--- What to produce ---
Leaving the pictures aside, transcribe the data below exactly.

--- Source material ---
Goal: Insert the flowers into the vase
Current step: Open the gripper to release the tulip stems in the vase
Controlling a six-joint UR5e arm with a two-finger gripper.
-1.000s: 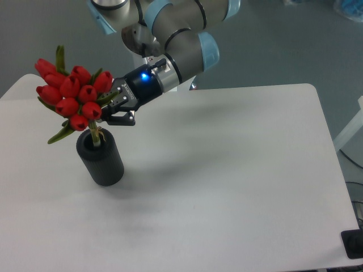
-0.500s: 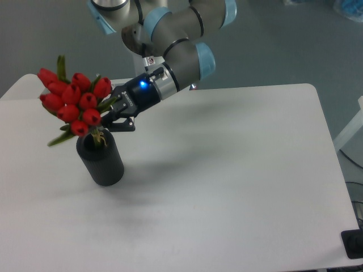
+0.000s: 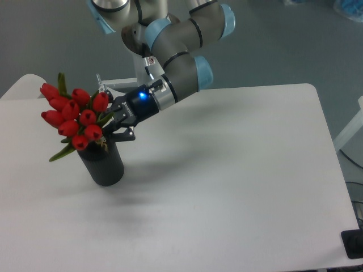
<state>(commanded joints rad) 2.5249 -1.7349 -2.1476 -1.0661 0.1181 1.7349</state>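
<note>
flowers (image 3: 74,118) tilted in the vase (image 3: 102,164) mouth, stems clamped between closed gripper (image 3: 109,129) fingers

Grey arm (image 3: 176,56), pale-blue joint caps, black gripper (image 3: 112,122), seemingly blue-lit wrist

This looks like a robotics lab or test cell rather than a home or shop. A grey and pale-blue industrial arm (image 3: 170,34) reaches over a plain white table (image 3: 238,181) with rounded corners, which stands on a bare grey-blue floor (image 3: 283,45) visible behind the table. Apart from a black vase (image 3: 103,164) of red flowers (image 3: 76,116) near the table's left edge, the top carries nothing homely, and only a white leg or frame (image 3: 349,133) shows just beyond its right edge.
</note>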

--- Response area ---
Goal: Insert the flowers into the vase
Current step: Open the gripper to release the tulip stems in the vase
Controlling a six-joint UR5e arm with a two-finger gripper.
-1.000s: 
-0.500s: 
+0.000s: 
<state>(commanded joints rad) 2.5249 -1.7349 -2.1476 -1.0661 0.1181 1.7349</state>
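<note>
flowers (image 3: 74,118) tilted in the vase (image 3: 102,164) mouth, stems clamped between closed gripper (image 3: 109,129) fingers

Grey arm (image 3: 176,56), pale-blue joint caps, black gripper (image 3: 112,122), seemingly blue-lit wrist

This looks like a robotics lab or test cell rather than a home or shop. A grey and pale-blue industrial arm (image 3: 170,34) reaches over a plain white table (image 3: 238,181) with rounded corners, which stands on a bare grey-blue floor (image 3: 283,45) visible behind the table. Apart from a black vase (image 3: 103,164) of red flowers (image 3: 76,116) near the table's left edge, the top carries nothing homely, and only a white leg or frame (image 3: 349,133) shows just beyond its right edge.
</note>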

No additional answer is expected.